### Try it
The lines to copy are those holding the string "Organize" in the entries below.

[[ Data extracts open ]]

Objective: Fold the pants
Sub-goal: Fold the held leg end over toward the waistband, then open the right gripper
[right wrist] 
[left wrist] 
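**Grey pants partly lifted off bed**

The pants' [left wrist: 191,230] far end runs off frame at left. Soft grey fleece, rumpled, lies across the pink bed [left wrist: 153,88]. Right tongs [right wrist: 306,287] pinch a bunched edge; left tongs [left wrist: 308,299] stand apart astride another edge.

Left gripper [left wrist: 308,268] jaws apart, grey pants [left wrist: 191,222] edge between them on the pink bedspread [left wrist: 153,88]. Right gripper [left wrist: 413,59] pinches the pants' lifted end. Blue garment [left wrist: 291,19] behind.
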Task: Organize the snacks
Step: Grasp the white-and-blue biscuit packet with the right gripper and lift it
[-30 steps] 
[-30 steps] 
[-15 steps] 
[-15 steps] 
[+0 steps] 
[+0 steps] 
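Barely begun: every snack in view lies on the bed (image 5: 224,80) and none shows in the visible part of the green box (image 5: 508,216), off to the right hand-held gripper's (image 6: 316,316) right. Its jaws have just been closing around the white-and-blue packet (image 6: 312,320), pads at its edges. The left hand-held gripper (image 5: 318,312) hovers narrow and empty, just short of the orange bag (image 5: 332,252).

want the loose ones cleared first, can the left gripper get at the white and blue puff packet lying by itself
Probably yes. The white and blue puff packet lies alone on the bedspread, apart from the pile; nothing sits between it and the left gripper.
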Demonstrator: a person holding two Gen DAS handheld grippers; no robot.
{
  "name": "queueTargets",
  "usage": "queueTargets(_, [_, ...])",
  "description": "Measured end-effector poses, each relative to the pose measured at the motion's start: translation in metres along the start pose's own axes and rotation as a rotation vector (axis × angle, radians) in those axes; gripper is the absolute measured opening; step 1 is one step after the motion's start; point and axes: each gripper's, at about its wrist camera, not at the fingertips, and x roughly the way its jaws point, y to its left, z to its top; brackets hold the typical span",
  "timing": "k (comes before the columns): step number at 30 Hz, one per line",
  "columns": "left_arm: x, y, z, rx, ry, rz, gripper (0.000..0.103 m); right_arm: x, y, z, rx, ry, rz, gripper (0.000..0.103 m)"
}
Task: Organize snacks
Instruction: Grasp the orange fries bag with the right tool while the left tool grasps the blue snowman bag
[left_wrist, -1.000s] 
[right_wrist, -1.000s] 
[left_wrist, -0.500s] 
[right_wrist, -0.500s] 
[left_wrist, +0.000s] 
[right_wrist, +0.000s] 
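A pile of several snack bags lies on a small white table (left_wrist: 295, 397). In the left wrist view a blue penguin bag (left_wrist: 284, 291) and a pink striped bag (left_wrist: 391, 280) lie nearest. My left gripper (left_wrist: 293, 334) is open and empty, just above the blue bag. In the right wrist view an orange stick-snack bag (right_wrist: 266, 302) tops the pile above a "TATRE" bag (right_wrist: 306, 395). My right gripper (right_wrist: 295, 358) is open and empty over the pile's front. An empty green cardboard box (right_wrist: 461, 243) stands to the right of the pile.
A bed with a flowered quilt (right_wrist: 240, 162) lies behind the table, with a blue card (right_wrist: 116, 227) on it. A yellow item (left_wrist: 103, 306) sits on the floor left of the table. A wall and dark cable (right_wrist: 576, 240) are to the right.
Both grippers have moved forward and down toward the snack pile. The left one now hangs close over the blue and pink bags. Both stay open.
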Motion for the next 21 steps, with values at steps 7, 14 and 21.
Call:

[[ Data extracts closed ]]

### Task output
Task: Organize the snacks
Task: Organize snacks

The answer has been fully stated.